Оболкусь я Оболоком! Хорт – Хорт – Хорт… Обтычусь частыми Звездами! Хорт – Хорт – Хорт… Обернусь я Серым Вълкомъ!!!
Но если кто-то нож унесет, пока волком рыскаешь, то навек волком и останешься. Хорошо, если добрым человеком был до того, как через пень кувыркался. Это про таких оборотней и говорят: волк дорогу перебежит – к счастью!
И недаром в полночь перед битвой легендарный славянский полководец отъезжал в сторону от войска и выл по-волчьи. Вдали ему отзывался волк, и начинали выть все волки в округе. Зачем воевода слушал волчьи песни в ночь перед битвой, непонятно. Но и в наше время говорят: с волками жить, по-волчьи выть.
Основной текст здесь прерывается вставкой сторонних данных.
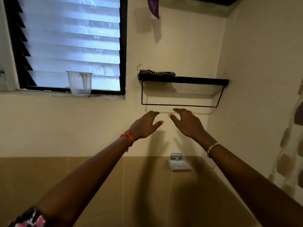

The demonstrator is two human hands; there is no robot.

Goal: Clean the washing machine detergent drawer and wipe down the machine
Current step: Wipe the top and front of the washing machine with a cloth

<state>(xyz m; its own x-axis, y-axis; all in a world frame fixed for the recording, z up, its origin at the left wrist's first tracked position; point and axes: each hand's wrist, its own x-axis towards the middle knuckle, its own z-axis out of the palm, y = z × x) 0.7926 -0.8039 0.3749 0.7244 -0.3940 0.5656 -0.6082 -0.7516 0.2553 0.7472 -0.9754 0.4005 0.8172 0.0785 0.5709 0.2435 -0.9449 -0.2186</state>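
Note:
Both my arms are stretched up toward a black wall shelf (200,81) with a thin rail under it. My left hand (145,124) and my right hand (188,122) hang side by side just below that rail, fingers spread and relaxed, holding nothing. A dark dotted cloth (157,73) lies on the left end of the shelf, above my hands. Neither the washing machine nor its detergent drawer is in view.
A louvred window (72,41) fills the upper left, with a clear plastic cup (79,83) on its sill. A small metal soap holder (178,163) is fixed to the wall below my hands. A patterned curtain (288,145) hangs at the right edge. A purple cloth (153,6) hangs overhead.

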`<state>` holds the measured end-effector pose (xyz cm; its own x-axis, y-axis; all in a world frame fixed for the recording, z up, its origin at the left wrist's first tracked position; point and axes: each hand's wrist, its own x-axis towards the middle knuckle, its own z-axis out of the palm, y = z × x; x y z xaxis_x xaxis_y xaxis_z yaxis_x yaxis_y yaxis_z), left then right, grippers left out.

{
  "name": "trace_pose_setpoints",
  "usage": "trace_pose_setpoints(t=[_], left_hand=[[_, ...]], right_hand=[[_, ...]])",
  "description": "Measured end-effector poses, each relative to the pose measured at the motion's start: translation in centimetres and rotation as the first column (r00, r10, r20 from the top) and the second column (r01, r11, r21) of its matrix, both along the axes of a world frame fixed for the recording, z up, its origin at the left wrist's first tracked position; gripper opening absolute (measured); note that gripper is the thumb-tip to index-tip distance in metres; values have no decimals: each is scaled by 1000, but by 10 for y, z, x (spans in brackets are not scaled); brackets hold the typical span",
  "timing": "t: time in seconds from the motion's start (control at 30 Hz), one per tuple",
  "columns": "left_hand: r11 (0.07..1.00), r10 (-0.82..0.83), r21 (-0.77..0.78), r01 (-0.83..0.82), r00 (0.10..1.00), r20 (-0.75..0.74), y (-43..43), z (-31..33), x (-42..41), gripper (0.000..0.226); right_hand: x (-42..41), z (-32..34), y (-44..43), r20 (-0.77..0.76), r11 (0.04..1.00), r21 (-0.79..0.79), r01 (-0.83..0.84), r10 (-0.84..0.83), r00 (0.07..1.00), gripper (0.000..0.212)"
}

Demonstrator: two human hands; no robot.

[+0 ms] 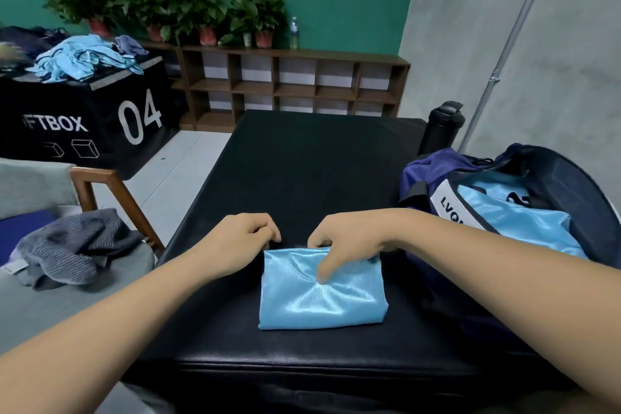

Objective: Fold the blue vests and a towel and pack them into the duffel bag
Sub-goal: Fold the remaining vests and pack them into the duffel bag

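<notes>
My right hand (346, 239) pinches far edge of folded shiny blue vest (322, 299); left hand (242, 239) curled at corner, can't tell if holding.

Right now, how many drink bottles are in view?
2. A clear plastic water bottle stands on the brown wooden shelf; a black lidded bottle stands behind the purple duffel bag. More may be hidden.

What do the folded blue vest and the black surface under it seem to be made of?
The folded vest looks like thin synthetic knit: glossy streaks, fine ribbing. The black surface seems padded vinyl or faux leather: smooth, dull sheen, rounded front edge.
</notes>
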<state>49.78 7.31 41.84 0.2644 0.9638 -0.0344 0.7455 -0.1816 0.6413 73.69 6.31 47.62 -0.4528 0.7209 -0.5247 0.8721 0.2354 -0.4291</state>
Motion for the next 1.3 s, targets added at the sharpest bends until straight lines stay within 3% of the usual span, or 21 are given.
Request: trace_pose_setpoints(t=[0.17,0.37,0.57,0.7,0.83,0.97,1.07,1.17,1.3], left_hand=[[1000,-8,26,7,999,39,2,-1,9,25],[994,-56,96,53,998,35,2,8,38,26],[984,-99,166,65,974,206,-5,34,79,24],[966,-177,231,120,953,246,-16,49,118,18],[915,-336,294,277,926,173,-31,62,166,18],[806,-487,408,429,872,45,-29,72,216,23],[759,-508,491,427,861,37,-19,78,248,20],[682,-520,576,452,852,-53,-15,82,279,18],[645,-518,536,545,827,-218,-8,76,314,36]], right_hand=[[33,59,-14,-36,979,206,10,-3,999,17],[112,151,-34,-67,936,316,155,-141,988,15],[194,200,-49,-87,888,304,346,-336,938,12],[231,191,-49,-5,872,312,378,-397,918,12],[256,169,-44,132,872,352,340,-406,904,19],[271,154,-38,164,838,463,290,-403,901,19],[274,140,-29,147,817,515,260,-382,912,21],[277,112,-9,231,788,599,140,-337,913,25],[287,85,5,371,741,672,-5,-331,867,22]])
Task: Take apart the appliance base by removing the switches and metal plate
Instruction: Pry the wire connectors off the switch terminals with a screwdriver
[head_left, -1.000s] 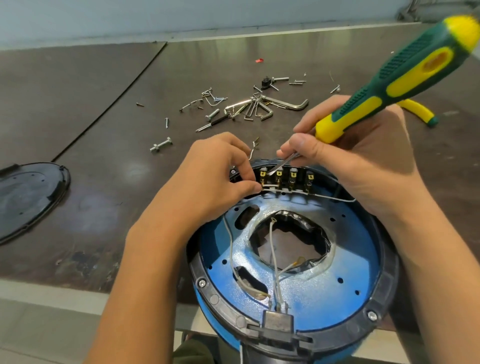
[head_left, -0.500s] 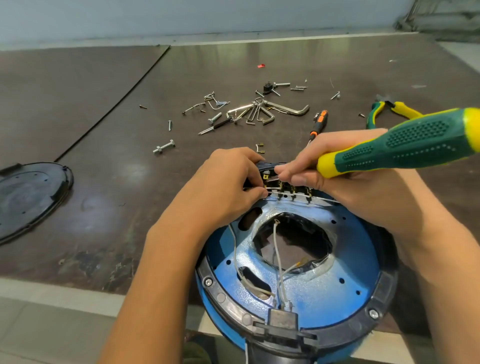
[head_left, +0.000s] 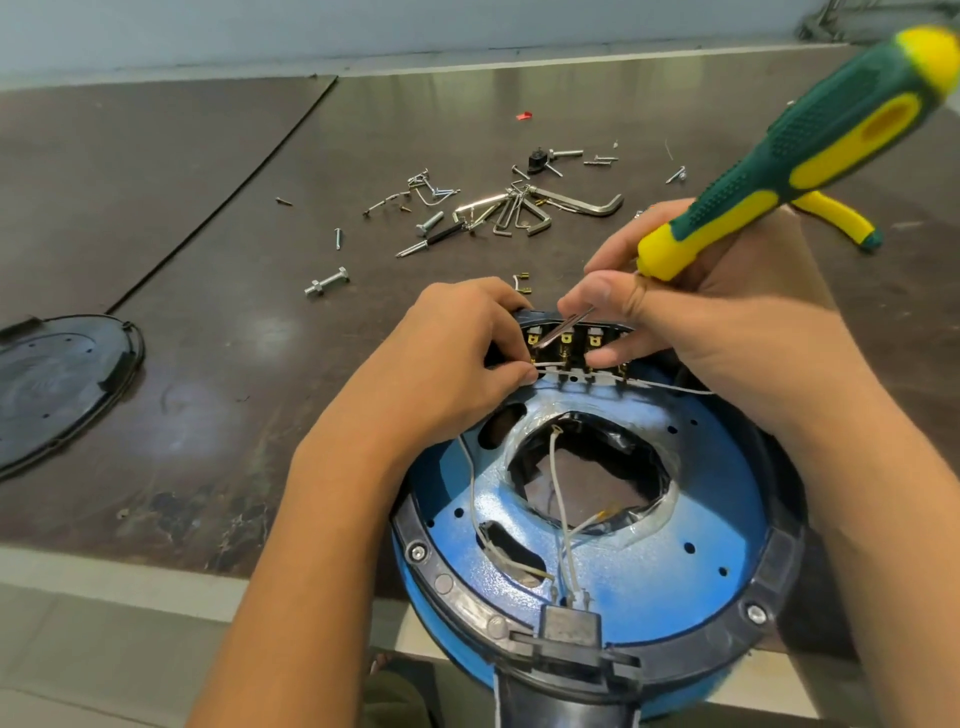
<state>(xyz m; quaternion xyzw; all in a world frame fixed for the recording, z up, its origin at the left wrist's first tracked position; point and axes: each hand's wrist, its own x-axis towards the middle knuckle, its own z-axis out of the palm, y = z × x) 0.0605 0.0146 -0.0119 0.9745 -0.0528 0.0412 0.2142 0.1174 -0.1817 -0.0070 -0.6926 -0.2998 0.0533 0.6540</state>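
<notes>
Head view: a dark brown worktable (head_left: 156, 218) is filling the upper two thirds of the frame. A round blue appliance base with a black plastic rim (head_left: 467, 603) is sitting at lower right. It appears to be overhanging the table's near edge, with its blue metal plate (head_left: 675, 566) facing up.

The left hand (head_left: 441, 358), at centre, is pinching a thin white wire (head_left: 675, 387) with curled fingers. It is doing so at the left end of a row of black switches with brass terminals (head_left: 563, 340), which are sitting on the base's far rim. The right hand (head_left: 727, 322), just right of it, is gripping a green and yellow screwdriver (head_left: 800, 145). Its thumb and forefinger are steering the steel shaft onto the terminals.

The main risk is probably the tip skidding off a smooth terminal, since the left fingertips are lying just beside it. Levering hard is likely to be cracking a switch body or bending a tab, and tugging the wire may tear it. Downward pressure could be rocking the overhanging base. A freed part could also be flicking off among the loose screws and hex keys (head_left: 519, 208) at upper centre.
</notes>
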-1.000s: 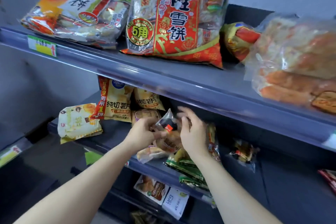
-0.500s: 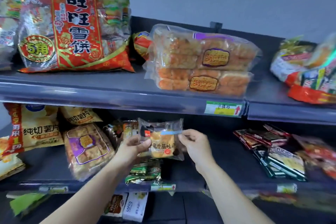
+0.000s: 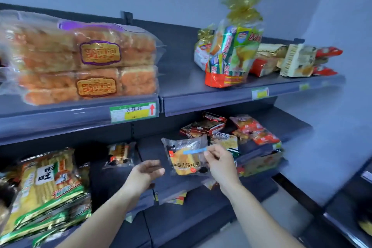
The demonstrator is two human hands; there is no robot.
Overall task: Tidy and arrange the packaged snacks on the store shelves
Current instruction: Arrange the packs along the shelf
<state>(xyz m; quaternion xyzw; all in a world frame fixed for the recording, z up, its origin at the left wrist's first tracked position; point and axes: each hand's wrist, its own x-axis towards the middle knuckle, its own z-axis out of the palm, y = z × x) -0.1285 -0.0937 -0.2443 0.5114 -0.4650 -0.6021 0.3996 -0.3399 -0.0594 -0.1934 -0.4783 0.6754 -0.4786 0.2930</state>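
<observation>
toast packet is pinched at its right edge by the right hand, thumb and fingers closed on the wrapper. it hangs in front of the middle shelf, not set down yet, and the left hand is open just beside its left edge, holding nothing. i'd slide that left palm under the bottom so it doesn't swing, then lay it label-out between the small dark packet and the cardboard box.
</observation>
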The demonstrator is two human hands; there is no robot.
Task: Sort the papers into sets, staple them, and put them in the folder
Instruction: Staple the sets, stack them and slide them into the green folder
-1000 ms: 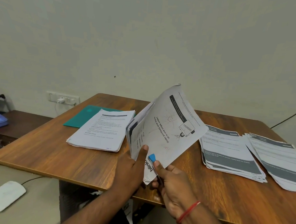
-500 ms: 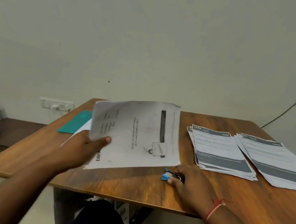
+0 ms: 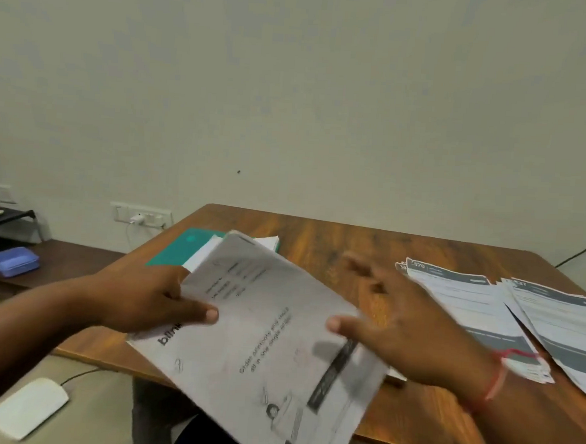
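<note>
Papers (image 3: 267,340) sit pinched under thumb of left hand (image 3: 149,299); right hand (image 3: 395,327), blurred, seems splayed over them.

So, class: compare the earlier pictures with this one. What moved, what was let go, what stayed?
The right hand set the small blue stapler down and now reaches, open, to the white printed paper set, which the left hand still grips and has swung down. The two grey-banded paper stacks and the green folder stayed put.

Probably a small office: a wooden counter (image 3: 352,246) carries stacks of printed papers (image 3: 468,301) at its right and a green folder (image 3: 176,252) at its far left; beyond its left corner, a wall socket panel (image 3: 141,214) and a low side table (image 3: 66,259).
</note>
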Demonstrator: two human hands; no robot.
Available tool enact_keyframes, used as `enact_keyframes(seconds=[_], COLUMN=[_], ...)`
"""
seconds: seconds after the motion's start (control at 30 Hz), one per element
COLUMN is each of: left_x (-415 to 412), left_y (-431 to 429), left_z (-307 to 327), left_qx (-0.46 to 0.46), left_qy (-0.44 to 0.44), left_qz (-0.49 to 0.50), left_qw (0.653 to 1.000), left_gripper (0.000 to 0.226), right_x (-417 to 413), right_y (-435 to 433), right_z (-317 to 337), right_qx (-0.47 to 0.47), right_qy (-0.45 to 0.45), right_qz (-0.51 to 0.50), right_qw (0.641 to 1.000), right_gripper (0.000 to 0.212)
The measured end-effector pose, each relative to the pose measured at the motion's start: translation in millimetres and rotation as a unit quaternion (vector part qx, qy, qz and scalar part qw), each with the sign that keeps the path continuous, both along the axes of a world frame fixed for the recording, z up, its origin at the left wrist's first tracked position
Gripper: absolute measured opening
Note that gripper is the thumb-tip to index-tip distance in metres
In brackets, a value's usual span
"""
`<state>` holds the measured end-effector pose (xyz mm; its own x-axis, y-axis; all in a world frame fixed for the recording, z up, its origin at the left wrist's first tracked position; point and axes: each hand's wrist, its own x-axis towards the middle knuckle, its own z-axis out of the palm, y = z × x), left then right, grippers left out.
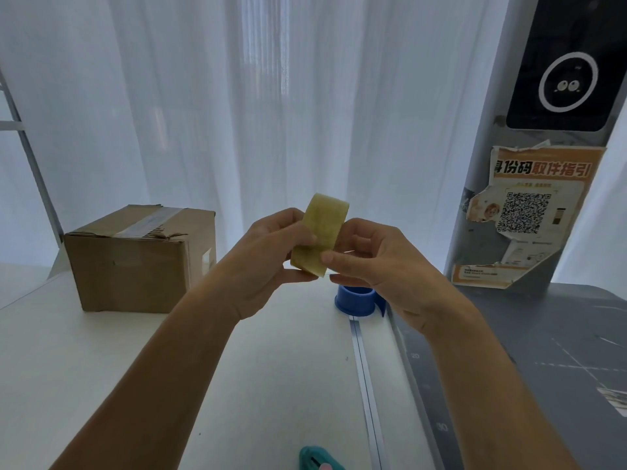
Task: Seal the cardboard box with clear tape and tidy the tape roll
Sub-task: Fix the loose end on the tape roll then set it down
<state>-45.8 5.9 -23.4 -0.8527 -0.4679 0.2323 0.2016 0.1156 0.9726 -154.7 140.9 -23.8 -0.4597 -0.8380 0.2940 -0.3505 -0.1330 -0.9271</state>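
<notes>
I hold one tape roll (320,234) up in front of me between my two hands, seen edge-on, its yellowish band tilted so the top leans to the right. My left hand (271,256) grips its left side, fingers curled round the lower part. My right hand (376,266) pinches the lower right edge with thumb and fingertips. Both hands are closed on the roll and nearly meet at its bottom corner.

One cardboard box (142,259) stands on the white table (101,368), off to the left of my left hand and a little beyond it. Its top flaps are down, and one strip of clear tape (149,220) runs across them; the near edge of the top looks crumpled.

Just under my right hand, one blue round plastic piece (356,301) sits on the table. Below both forearms, at the near edge, one teal object (319,459) is partly cut off, and I cannot tell what it is.

To the right of my right arm lies one grey cutting mat (543,351). Beyond it, one torn orange poster (529,212) with a QR code hangs on a grey post.
</notes>
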Motion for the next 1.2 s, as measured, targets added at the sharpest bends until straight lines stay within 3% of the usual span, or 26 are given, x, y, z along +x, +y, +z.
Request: enact_keyframes(seconds=[0.1,0.2,0.3,0.43,0.67,0.83,1.0,1.2], left_x=[1,1,2,0,-4,-5,-3,-4], left_y=[2,2,0,1,0,2,3,2], left_z=[-1,1,1,2,-1,-1,1,0], left_qx=[-0.057,-0.047,-0.008,0.005,0.038,0.089,0.029,0.01], left_qy=[-0.008,0.0,0.007,-0.017,-0.044,-0.035,-0.035,-0.048], left_qz=[-0.007,-0.003,-0.011,-0.001,0.015,0.02,0.03,0.027], left_qw=[0.998,0.999,1.0,1.0,0.998,0.995,0.999,0.998], left_gripper=[0.007,0.012,0.01,0.034,0.03,0.047,0.027,0.028], right_x=[2,0,-1,0,-3,-8,-7,-10], right_y=[-2,-2,0,-2,-8,-12,-19,-18], right_z=[1,0,-1,-1,-5,-11,-16,-16], right_qx=[-0.017,-0.022,0.0,0.017,0.046,0.028,0.013,0.028], right_qy=[-0.045,-0.051,-0.003,0.067,0.181,0.239,0.311,0.322], right_qz=[-0.001,-0.005,0.008,-0.011,-0.087,-0.103,-0.108,-0.112], right_qw=[0.999,0.998,1.0,0.998,0.978,0.965,0.944,0.94], right_gripper=[0.019,0.022,0.02,0.012,0.015,0.015,0.015,0.022])
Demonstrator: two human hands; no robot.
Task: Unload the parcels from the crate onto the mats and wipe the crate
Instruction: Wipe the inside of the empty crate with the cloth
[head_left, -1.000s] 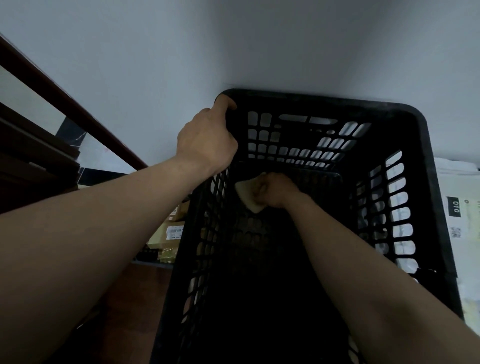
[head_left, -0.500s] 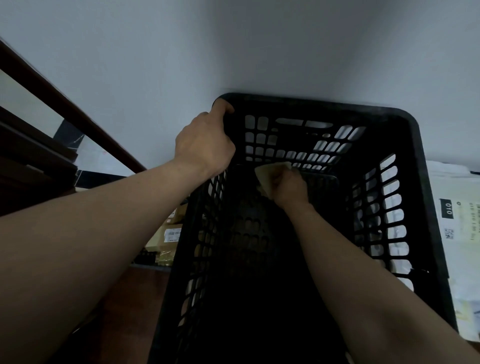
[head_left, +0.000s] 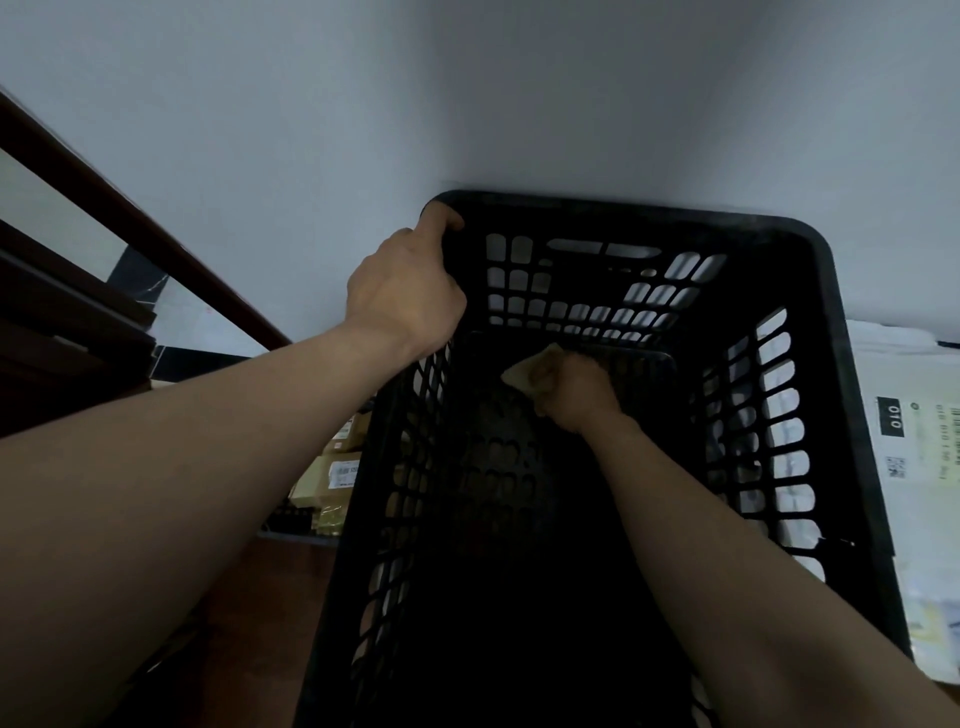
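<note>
A black slotted plastic crate (head_left: 831, 291) fills the middle of the view, standing against a pale wall. No parcels show inside it. My left hand (head_left: 405, 291) grips the crate's far left rim corner. My right hand (head_left: 574, 389) reaches deep inside and is shut on a small pale cloth (head_left: 524, 371), pressed on the crate floor near the far wall. Brown taped parcels (head_left: 335, 478) lie outside the crate on the left. White bagged parcels (head_left: 914, 441) with printed labels lie on the right.
A dark wooden handrail (head_left: 119, 208) slants down on the left, with dark stair parts behind it. Reddish-brown floor (head_left: 270, 597) shows at lower left beside the crate. The wall stands directly behind the crate.
My right hand with the cloth slid from the floor's far left to the far wall, then slightly right and back along the crate floor. The left hand keeps its grip on the rim.
</note>
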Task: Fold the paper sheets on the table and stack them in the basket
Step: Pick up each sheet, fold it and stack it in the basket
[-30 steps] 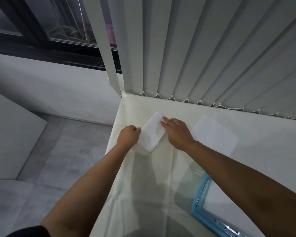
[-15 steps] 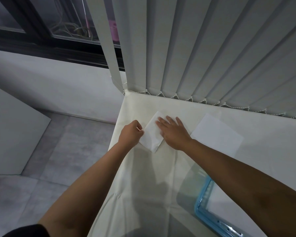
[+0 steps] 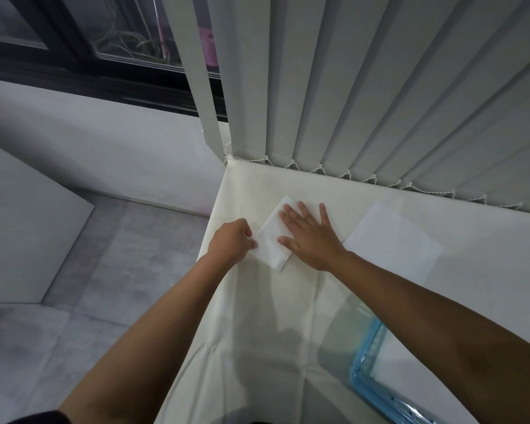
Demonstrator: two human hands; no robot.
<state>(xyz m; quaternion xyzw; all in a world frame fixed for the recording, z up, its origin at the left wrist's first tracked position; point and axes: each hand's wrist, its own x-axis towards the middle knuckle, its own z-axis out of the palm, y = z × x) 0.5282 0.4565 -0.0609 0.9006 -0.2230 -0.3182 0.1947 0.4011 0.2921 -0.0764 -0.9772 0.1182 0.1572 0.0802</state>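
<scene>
A folded white paper sheet (image 3: 270, 240) lies near the table's far left corner. My left hand (image 3: 231, 238) pinches its left edge with curled fingers. My right hand (image 3: 311, 235) lies flat on the sheet's right part, fingers spread, pressing it onto the table. A second, unfolded white sheet (image 3: 393, 240) lies flat to the right of my right hand. The blue plastic basket (image 3: 363, 382) sits at the lower right; my right forearm hides most of it, and white paper shows inside.
The table (image 3: 257, 347) wears a cream cloth; its left edge drops to a grey tiled floor (image 3: 89, 286). Vertical blinds (image 3: 349, 102) hang along the table's far edge. A white panel (image 3: 19, 240) leans at the left.
My right hand has spread flat and slid further over the folded sheet. The left hand still holds the left edge. The view has shifted slightly.
</scene>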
Есть в летописи любопытная байка: князь Владимир и разбойники. Крещеный, но по-прежнему суеверный киевский владыка довольно скоро “истончился” до такой кротости, что начался на Руси разбой, доселе невиданный, до той поры неслыханный. От безнаказанности число грабителей, насильников и татей росло не по дням, а по часам. И взмолились тогда праведники церковные, возроптали разумники православные, пришли в палаты белокаменные и спрашивают у светлого князя Володимира: “се умножися резбойници, почто не казниши?” А он им так отвечает: “боюся греха”. Вот тогда и появляется в русских песнях-былинах, в сказках-небылицах такой незабвенный персонаж, как Соловей-разбойник, Одихмантьев сын. Тварь до того могучая, что на двенадцати дубах гнездо свил и ровно тридцать лет “не пропущал” ни конного, ни пешего. Но сказка для того и сказка, чтобы добру победить. Просветили разумники Володимира, русским языком пересказали Святое Писание, да инда оправился князь от “страха божьего” и “нача казнити разбойникы”.